Aim of the exercise :: Show each line of the records in which the word "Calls" occurs.

Saved data entries
+ + + + + + +

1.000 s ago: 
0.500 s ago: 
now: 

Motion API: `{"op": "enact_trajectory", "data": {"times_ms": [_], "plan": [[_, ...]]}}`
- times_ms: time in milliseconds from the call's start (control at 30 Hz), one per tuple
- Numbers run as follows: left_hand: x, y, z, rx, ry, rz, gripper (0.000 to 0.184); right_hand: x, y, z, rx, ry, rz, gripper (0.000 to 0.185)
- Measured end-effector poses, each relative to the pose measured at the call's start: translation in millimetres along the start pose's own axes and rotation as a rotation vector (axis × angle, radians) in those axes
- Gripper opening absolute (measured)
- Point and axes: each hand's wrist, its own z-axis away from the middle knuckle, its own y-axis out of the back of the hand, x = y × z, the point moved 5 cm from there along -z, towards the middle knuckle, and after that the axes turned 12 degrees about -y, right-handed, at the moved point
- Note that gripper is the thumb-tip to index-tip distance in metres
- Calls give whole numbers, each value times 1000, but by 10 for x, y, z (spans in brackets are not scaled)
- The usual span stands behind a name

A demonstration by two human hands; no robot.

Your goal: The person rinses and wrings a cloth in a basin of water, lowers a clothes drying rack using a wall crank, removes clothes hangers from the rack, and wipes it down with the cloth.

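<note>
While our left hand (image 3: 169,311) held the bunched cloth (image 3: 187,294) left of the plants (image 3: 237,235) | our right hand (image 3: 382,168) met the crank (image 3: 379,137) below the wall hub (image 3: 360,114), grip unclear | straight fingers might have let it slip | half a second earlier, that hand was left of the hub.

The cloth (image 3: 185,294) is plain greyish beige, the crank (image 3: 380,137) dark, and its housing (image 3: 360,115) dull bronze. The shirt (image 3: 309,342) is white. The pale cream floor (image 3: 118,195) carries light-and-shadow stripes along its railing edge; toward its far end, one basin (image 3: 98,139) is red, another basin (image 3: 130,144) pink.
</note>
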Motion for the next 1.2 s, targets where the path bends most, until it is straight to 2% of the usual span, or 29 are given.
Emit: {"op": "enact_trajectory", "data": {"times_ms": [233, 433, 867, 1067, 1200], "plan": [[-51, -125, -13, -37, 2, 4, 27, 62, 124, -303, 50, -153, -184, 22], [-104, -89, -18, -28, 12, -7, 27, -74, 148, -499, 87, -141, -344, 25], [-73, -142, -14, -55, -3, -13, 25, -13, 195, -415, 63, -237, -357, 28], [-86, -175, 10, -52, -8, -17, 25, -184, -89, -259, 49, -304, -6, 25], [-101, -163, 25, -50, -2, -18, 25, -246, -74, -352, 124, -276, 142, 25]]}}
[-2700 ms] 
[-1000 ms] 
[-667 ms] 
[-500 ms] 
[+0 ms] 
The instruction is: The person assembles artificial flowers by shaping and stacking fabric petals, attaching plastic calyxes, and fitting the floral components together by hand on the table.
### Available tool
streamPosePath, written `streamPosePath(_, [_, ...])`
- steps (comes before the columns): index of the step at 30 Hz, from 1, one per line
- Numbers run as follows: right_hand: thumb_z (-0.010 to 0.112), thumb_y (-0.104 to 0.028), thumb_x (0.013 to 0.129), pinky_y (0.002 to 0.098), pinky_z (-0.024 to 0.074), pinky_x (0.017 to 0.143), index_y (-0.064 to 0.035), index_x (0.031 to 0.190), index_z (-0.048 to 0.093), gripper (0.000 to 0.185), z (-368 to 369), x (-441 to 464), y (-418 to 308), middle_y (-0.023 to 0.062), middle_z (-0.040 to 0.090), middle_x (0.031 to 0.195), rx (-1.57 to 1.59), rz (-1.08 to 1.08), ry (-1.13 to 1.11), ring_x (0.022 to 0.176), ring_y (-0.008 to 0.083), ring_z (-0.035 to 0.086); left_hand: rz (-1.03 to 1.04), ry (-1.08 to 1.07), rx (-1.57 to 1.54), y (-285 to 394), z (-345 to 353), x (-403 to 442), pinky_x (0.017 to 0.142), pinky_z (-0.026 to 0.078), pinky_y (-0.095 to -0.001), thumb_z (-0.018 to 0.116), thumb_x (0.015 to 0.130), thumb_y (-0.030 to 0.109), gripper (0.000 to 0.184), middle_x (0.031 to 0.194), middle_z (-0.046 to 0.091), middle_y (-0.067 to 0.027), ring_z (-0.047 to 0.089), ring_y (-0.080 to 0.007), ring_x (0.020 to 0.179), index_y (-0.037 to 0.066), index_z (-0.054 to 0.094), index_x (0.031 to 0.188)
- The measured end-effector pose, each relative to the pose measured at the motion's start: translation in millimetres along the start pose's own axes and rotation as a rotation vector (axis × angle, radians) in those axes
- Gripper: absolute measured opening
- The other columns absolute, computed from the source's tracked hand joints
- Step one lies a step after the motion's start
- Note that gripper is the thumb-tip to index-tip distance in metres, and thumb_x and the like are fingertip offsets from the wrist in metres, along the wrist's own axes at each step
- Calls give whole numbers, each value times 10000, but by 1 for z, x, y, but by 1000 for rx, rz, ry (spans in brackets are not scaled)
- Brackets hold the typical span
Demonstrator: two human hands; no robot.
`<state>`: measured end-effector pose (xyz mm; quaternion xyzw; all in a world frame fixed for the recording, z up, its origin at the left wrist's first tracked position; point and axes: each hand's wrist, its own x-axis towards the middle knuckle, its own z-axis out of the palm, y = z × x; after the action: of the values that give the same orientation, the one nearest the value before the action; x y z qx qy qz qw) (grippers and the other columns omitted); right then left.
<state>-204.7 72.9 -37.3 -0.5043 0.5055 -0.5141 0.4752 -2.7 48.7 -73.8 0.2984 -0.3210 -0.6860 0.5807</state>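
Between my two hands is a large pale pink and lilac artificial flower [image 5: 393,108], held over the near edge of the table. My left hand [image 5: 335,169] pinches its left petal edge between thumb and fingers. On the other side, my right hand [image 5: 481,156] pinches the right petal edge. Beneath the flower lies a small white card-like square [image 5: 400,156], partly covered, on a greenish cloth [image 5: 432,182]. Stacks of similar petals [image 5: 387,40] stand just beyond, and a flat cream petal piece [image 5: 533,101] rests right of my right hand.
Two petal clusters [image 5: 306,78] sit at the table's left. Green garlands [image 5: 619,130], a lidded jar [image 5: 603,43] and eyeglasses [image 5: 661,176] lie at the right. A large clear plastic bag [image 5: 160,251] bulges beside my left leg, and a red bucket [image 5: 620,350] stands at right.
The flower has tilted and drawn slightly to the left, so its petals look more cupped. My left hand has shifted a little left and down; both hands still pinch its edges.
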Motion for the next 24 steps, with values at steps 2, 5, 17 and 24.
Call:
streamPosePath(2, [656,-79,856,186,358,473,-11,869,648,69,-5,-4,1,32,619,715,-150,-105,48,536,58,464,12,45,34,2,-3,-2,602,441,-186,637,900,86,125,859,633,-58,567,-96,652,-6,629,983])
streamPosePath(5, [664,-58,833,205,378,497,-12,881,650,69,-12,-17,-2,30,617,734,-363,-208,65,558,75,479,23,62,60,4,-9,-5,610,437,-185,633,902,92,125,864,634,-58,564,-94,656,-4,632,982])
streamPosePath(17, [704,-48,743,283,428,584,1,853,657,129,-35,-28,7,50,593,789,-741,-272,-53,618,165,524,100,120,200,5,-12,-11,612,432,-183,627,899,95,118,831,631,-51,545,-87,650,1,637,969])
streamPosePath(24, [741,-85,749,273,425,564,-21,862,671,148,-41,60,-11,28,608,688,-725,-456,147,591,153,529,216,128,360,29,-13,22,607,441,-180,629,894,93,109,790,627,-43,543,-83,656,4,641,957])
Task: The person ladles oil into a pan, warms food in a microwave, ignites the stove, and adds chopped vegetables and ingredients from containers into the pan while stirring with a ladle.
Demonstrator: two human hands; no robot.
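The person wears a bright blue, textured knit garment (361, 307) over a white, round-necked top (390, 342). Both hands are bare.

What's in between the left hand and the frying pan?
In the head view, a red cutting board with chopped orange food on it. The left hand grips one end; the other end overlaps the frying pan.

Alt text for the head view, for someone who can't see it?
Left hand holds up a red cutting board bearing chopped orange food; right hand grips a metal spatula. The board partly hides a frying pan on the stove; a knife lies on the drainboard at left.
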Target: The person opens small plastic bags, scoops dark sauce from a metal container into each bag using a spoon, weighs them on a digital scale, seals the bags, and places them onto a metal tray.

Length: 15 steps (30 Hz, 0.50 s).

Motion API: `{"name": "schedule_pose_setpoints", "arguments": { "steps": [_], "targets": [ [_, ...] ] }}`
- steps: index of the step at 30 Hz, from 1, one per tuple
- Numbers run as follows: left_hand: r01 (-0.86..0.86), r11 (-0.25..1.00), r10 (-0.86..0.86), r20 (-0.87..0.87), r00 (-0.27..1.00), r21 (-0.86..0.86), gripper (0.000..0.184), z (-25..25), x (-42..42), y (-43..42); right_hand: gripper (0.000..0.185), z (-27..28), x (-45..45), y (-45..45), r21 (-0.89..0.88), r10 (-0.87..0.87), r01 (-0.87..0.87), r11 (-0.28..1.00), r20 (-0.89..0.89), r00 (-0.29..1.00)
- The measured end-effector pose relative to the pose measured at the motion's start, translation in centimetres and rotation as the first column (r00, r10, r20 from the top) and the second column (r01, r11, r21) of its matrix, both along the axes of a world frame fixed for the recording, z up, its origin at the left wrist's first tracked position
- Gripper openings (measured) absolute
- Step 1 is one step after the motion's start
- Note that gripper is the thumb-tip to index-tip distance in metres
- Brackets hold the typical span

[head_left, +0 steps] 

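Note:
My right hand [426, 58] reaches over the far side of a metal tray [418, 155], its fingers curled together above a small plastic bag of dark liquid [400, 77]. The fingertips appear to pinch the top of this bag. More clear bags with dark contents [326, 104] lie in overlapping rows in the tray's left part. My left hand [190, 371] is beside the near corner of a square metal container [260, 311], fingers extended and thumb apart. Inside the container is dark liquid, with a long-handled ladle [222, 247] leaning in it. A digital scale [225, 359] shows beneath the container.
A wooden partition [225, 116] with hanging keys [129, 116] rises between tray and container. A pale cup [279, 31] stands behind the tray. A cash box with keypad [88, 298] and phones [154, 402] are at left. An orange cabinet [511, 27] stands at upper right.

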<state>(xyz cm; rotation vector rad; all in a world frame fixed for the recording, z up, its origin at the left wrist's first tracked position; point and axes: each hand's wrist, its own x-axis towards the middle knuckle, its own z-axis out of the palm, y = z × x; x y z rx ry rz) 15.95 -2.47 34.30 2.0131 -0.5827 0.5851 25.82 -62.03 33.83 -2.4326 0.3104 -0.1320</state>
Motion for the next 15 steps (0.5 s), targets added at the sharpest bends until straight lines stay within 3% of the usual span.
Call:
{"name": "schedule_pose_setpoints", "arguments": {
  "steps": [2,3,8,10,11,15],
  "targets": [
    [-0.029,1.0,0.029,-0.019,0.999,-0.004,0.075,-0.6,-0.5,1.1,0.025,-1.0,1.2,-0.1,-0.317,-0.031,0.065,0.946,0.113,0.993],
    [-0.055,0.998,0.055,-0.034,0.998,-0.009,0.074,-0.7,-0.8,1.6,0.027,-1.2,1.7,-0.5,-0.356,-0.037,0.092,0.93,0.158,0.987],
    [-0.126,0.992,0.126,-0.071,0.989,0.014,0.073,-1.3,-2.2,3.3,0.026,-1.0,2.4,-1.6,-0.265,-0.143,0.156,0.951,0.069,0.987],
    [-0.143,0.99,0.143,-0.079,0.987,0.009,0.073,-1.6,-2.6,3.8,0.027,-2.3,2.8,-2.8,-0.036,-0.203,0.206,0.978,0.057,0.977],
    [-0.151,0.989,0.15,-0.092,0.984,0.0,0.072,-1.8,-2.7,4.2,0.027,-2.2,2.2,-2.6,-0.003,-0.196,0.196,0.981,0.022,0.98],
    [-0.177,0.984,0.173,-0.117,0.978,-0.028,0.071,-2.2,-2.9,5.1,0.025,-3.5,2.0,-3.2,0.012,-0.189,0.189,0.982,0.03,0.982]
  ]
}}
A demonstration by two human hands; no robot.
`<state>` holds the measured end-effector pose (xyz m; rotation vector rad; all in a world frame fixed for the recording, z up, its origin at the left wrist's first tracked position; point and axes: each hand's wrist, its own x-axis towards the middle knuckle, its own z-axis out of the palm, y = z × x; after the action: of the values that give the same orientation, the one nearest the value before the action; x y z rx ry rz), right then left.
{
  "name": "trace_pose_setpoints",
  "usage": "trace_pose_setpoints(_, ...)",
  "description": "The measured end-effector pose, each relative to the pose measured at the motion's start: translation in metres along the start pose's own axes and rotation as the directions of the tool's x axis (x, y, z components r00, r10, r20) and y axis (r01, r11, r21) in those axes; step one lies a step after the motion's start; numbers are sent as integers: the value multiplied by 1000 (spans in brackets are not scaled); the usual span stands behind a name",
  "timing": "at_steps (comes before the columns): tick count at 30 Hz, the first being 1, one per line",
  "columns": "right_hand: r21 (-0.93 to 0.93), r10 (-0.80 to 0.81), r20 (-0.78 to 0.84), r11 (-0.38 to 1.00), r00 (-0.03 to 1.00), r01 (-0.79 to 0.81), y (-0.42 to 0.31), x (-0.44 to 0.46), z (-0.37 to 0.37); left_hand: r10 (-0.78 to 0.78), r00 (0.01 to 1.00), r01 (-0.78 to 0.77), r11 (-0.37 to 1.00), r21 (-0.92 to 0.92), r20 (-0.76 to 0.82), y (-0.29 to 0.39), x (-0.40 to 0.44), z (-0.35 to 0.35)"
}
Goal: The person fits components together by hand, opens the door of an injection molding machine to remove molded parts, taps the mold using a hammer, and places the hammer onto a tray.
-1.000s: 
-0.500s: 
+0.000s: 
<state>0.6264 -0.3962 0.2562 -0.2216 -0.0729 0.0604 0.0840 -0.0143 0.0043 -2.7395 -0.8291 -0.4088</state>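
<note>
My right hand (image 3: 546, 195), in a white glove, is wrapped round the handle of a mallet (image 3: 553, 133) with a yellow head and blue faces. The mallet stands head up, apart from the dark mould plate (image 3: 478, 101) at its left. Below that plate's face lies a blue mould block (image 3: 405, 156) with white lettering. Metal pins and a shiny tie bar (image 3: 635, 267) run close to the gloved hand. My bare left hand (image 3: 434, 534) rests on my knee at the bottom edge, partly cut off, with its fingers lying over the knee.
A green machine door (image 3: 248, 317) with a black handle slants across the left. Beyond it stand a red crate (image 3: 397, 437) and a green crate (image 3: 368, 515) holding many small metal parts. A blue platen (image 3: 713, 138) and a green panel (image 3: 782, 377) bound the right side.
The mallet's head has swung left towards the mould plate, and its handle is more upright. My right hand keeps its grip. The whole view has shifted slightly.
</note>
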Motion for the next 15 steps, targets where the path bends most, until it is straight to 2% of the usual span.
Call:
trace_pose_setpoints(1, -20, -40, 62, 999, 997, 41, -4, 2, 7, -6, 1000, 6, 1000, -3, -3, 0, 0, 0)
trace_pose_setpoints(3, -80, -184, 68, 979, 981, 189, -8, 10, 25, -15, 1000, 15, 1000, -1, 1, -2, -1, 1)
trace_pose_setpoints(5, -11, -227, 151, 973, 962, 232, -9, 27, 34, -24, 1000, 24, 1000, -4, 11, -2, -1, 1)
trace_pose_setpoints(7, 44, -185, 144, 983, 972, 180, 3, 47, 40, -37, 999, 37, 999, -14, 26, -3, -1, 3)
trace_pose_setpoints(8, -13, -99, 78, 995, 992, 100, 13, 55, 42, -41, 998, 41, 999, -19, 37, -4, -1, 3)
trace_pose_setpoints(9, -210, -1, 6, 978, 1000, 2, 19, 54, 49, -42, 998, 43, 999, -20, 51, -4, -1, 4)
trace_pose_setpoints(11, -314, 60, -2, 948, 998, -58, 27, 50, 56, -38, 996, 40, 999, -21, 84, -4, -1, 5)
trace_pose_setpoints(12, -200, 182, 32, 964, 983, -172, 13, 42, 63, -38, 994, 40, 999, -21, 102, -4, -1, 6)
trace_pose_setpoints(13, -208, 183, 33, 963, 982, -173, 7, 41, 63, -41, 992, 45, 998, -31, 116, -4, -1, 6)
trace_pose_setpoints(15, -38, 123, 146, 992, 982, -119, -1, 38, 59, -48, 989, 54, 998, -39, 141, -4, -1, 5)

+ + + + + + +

Problem solution ::
- Calls give whole numbers, each value times 1000, but by 10 for x, y, z (spans in brackets are not scaled)
- Calls give whole numbers, each value times 10000, but by 1 for z, x, y, but by 1000 for rx, rz, ry (spans in brackets are not scaled)

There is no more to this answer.